Model PL Kernels with C++

Kernels intended for the PL must use stream inputs and outputs rather than windows using the API defined in Programmable Logic Stream Operations. To use these data types, the standard header adf.h must be included before the function declaration. PL kernels modeled in C/C++ can be simulated using the AI Engine simulator. You cannot take this design to hardware because the C/C++ code is only a simulation construct.

Prepare the Kernels describes the header file for the AI Engine; this is the same concept for PL kernels with C++. The following code shows an example kernel.

#ifndef MAGNITUDE_MODULE_H
#define MAGNITUDE_MODULE_H

#include <adf.h>

void pladd(input_stream_int32 * in1, input_stream_int32 *in2, output_stream_int32 * out);

#endif

In this example, the module has two stream inputs carrying 32-bit integers, and produces a single stream output carrying 32-bit integers. The body of the kernel is specified in a separate file and must include adf.h. The following is an example kernel body.

#include <adf.h>

void pladd(input_stream_int32 * in1, input_stream_int32 *in2, output_stream_int32 * out) {
  std::cerr << "Waiting for a value" << "\n";
  int value1 = readincr(in1); 
  int value2 = readincr(in2); 
  int newvalue = value1 + value2;
  std::cerr << "add " << value1 << "and " << value2  << " sent " << newvalue  << "\n";
  writeincr(out, newvalue); 
};

There is no restriction on the C++ code used. For debugging, in addition to performing actual computation, the outputs can be printed to the console. To read from a stream, use readincr accessor functions for reading various data types (Reading and Advancing an Input Stream). To write to a stream, use writeincr accessor functions for writing various data types (Writing and Advancing an Output Stream). Both of these are blocking calls where the API function stalls when there is insufficient buffering between the source and destination.

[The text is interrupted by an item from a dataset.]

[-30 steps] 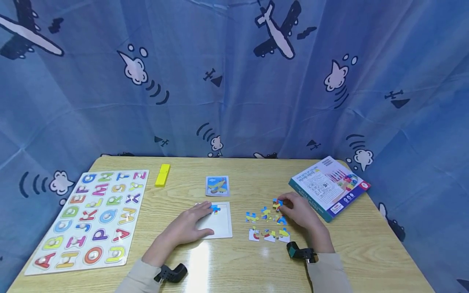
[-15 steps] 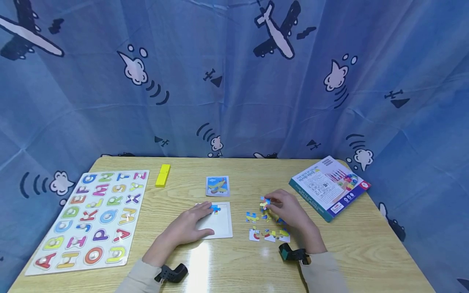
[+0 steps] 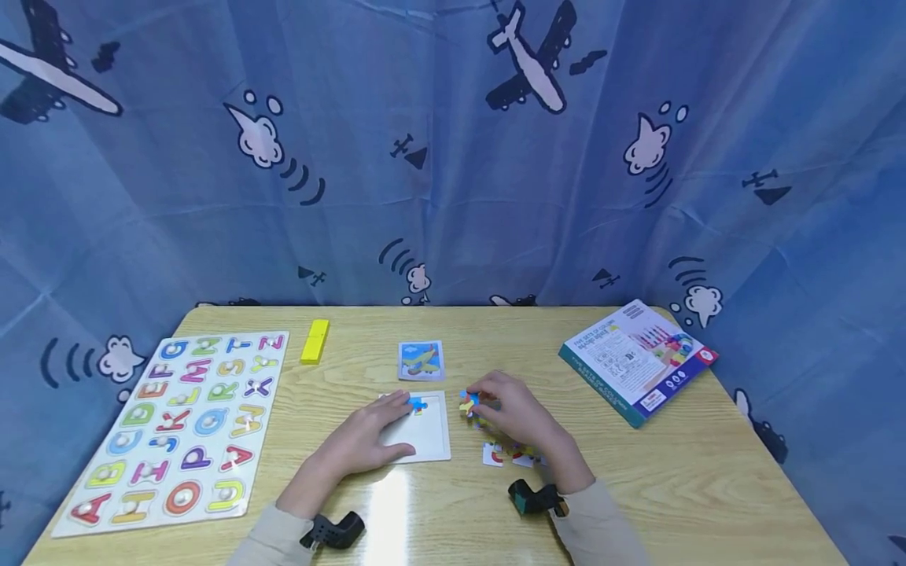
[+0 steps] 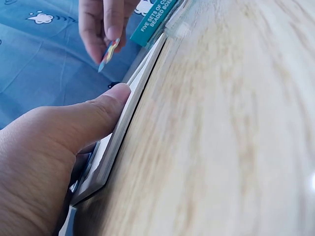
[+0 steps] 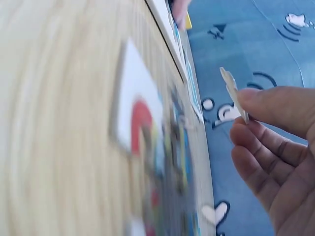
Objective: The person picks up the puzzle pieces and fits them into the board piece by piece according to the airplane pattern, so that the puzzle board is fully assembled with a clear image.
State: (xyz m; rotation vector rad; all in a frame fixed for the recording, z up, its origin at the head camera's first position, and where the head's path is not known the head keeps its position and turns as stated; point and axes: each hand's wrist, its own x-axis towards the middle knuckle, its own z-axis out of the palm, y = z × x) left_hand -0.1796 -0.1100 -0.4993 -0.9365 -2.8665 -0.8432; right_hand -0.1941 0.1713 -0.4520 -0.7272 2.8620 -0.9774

You can specify that a kernel is intended to run in the programmable logic by attaching an attribute to the kernel instance.

fabric<pl>(adder);

The source used to implement the functionality of the kernel must also be specified in exactly the same way the kernels for the AI Engine are specified.

source(adder) = "module/add.cpp";

The connections from a PL kernel to an AI Engine kernel are similar to the connections from AI Engine to AI Engine kernels. The difference is the connection now specifies the stream and the window, rather than just a window. For example, the following connections are used to connect the adder.

connect<window<32>, stream>(prod.out[0], adder.in[0]);
connect<window<32>, stream>(prod.out[1], adder.in[1]);
connect<stream, window<32> >(adder.out[0], cons.in[0]);

All sources and destinations are supported as connections (AI Engine to PL, PL to AI Engine, and PL to PL). Run-time parameters (see Run-Time Graph Control API) can be specified for kernels mapped to the programmable logic. The input specification for the parameters is exactly the same as that for the kernels mapped to the AI Engine array. Parameters in the PL are synthesized to be registers or memories accessible via the memory-mapped AXI4 bus. Only scalar input parameters in the PL are supported and are modeled through a separate System C control thread.

Programmable Logic Stream Operations

The following operations read data from the given input stream and advance the stream for the kernels mapped to the programmable logic.

int32 readincr(input_stream_int32 *w);
uint32 readincr(input_stream_uint32 *w);
cint16 readincr(input_stream_cint16 *w);
float readincr(input_stream_float *w);

int64 readincr(input_stream_int64 *w);
uint64 readincr(input_stream_uint64 *w);
cint32 readincr(input_stream_cint32 *w);
cfloat readincr(input_stream_cfloat *w);

The following operations write data to the given output stream and advance the stream for the kernels mapped to the programmable logic.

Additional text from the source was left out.